**What the task asks:**
Please return the data that follows precisely as written, but without the images.

**Given material:**
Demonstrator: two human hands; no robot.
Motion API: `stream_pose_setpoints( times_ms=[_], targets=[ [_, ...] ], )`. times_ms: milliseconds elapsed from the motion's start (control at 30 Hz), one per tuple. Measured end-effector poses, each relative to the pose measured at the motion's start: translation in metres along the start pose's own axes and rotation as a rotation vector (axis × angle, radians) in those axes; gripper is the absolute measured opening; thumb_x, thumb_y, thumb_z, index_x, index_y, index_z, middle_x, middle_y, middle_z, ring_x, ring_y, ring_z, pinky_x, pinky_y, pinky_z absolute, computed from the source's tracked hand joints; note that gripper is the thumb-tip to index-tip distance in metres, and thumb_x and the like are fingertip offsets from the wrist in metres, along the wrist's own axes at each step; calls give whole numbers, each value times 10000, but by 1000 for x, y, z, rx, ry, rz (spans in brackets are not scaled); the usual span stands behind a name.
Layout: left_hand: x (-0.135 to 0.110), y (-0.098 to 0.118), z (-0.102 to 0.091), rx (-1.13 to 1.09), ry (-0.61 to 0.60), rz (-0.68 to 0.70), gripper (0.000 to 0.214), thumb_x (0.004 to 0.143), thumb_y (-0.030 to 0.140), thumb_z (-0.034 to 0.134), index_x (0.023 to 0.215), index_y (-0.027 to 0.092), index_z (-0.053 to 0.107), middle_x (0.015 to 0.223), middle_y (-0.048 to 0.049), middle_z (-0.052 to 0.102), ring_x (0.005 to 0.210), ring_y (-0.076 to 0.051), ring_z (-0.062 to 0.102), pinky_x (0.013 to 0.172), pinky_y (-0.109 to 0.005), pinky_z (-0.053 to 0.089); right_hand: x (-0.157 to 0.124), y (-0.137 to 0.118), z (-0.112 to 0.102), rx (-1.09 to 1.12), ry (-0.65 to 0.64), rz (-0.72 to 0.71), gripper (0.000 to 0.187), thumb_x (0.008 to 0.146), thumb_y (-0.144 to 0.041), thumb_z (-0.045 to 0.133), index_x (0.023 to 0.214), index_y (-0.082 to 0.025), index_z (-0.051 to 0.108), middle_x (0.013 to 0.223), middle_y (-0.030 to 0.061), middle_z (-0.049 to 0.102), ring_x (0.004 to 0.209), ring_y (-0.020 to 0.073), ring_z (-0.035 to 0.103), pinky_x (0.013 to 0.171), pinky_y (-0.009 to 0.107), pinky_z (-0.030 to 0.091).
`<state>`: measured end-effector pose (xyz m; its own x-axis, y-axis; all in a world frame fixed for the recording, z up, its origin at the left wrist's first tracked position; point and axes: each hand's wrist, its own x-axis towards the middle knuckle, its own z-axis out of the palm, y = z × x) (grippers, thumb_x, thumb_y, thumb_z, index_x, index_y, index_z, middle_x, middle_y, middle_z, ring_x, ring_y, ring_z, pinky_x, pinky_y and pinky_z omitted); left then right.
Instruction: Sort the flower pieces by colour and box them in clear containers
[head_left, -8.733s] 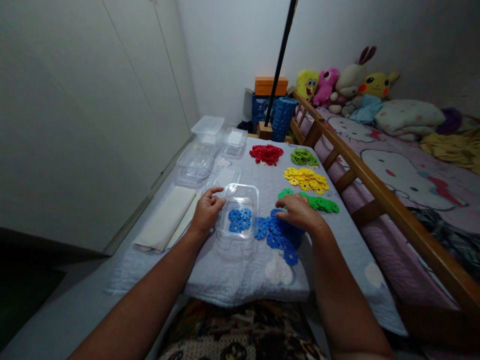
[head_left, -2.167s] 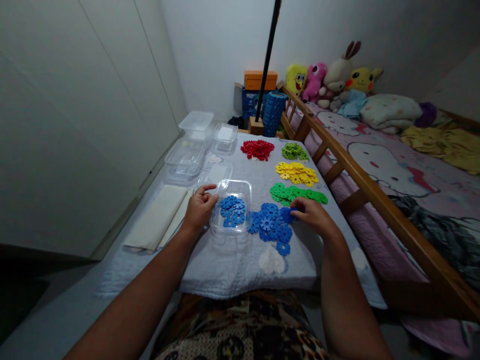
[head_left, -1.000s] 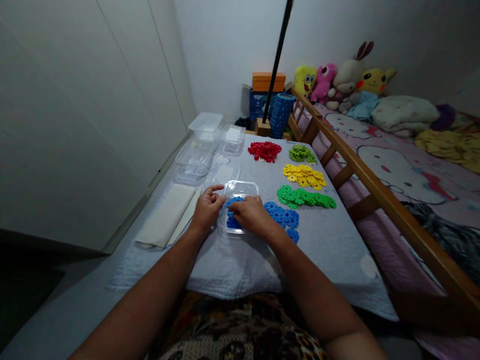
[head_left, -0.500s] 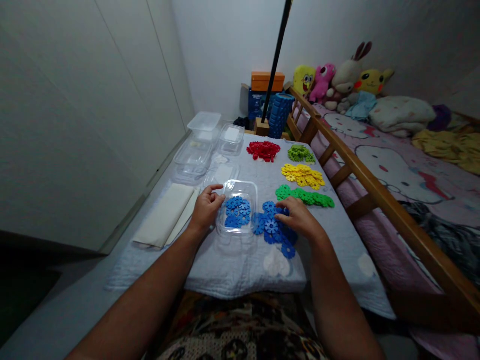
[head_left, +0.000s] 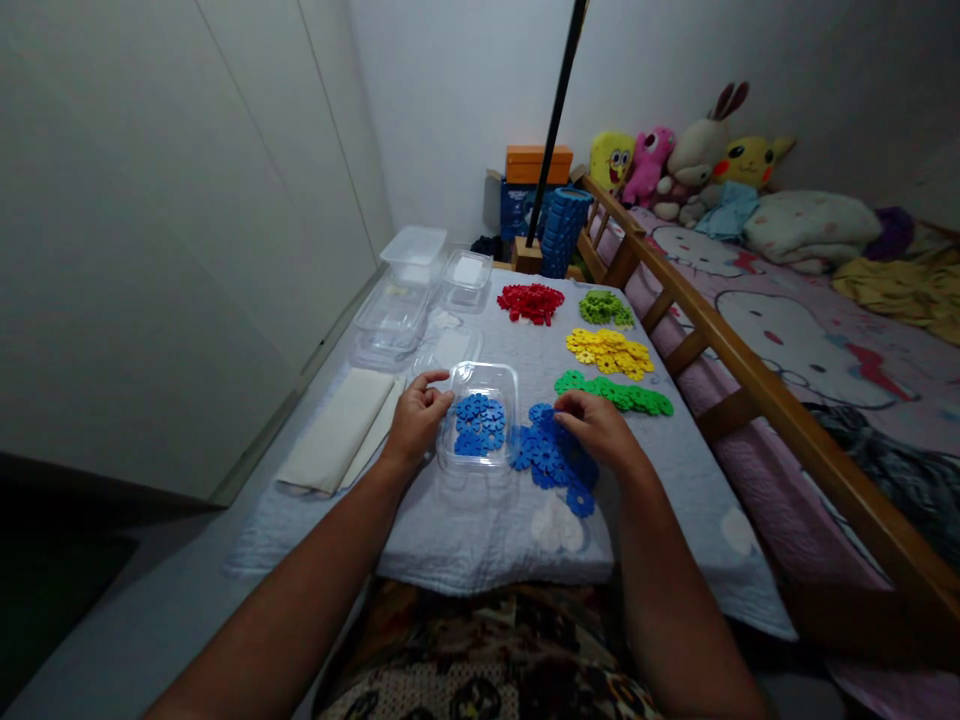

**Solution to the problem:**
Demonstrator: two human hands; no robot.
Motion API: `stream_pose_setpoints( times_ms=[_], targets=[ [_, ...] ], )`. times_ms: milliseconds elapsed from the motion's start (control at 30 Hz), one per tuple. Measured end-effector poses, each relative to the pose measured at the motion's start: translation in metres along the start pose's own axes and rotation as a rotation vector (axis × angle, radians) in those axes; gripper is the absolute measured opening; thumb_x, thumb_y, thumb_z, index_x, index_y, index_z, middle_x, middle_y, middle_z, ring_x, ring_y, ring_z, pinky_x, pinky_y, pinky_z absolute, computed from the source's tracked hand joints; note that gripper is the thumb-tip to index-tip distance in metres, and thumb_x and the like are fingertip offsets from the wrist in metres, along the wrist's own axes at each step; calls give whole numbers, each value times 10000, but by 1000 for x, y, z, rx, ry, rz (spans in brackets are not scaled); the usual span stands behind a name.
Layout: left_hand: x (-0.135 to 0.110), y (-0.098 to 0.118), z (-0.102 to 0.091), rx (-1.13 to 1.09), ry (-0.61 to 0.60), rz (-0.68 to 0.70), gripper (0.000 to 0.214), thumb_x (0.004 to 0.143), thumb_y (-0.030 to 0.140), thumb_z (-0.034 to 0.134), index_x (0.023 to 0.215), index_y (-0.027 to 0.092), index_z (-0.053 to 0.107), middle_x (0.015 to 0.223), middle_y (-0.048 to 0.049), middle_z (-0.052 to 0.102), ring_x (0.005 to 0.210), ring_y (-0.076 to 0.051), ring_z (-0.062 to 0.102), pinky_x (0.013 to 0.172), pinky_y (-0.109 to 0.005), pinky_z (-0.053 to 0.089); right_hand: x (-0.157 to 0.124), y (-0.137 to 0.118), z (-0.112 to 0.102), rx (-1.09 to 1.12), ry (-0.65 to 0.64), rz (-0.72 to 0.71), gripper (0.000 to 0.187), thumb_x (0.008 to 0.146), thumb_y (-0.144 to 0.041), thumb_z (-0.045 to 0.133), index_x (0.023 to 0.214), index_y (-0.082 to 0.025), index_z (-0.051 to 0.108), middle_x (0.013 to 0.223), middle_y (-0.030 to 0.061), middle_z (-0.049 to 0.102), ring_x (0.004 to 0.209), ring_y (-0.020 to 0.073), ring_z (-0.035 to 0.103), pinky_x (0.013 to 0.171), pinky_y (-0.009 to 0.107), pinky_z (-0.030 to 0.091).
`<state>`: measured end-effector pose (xyz m; its own x-axis, y-axis; all in a world frame fixed for the recording, z up, its origin at the left wrist's first tracked position; point and axes: each hand's wrist, its own x-axis towards the middle knuckle, its own z-axis out of the palm, y = z × x) (grippers, thumb_x, thumb_y, thumb_z, index_x, index_y, index_z, middle_x, middle_y, middle_z, ring_x, ring_y, ring_z, pinky_x, pinky_y and pinky_z omitted); left then right.
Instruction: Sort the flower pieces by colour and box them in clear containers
[head_left, -8.733s] 
[head_left, -2.167s] 
[head_left, -1.000s] 
[head_left, -0.500s] 
[head_left, +0.000s] 

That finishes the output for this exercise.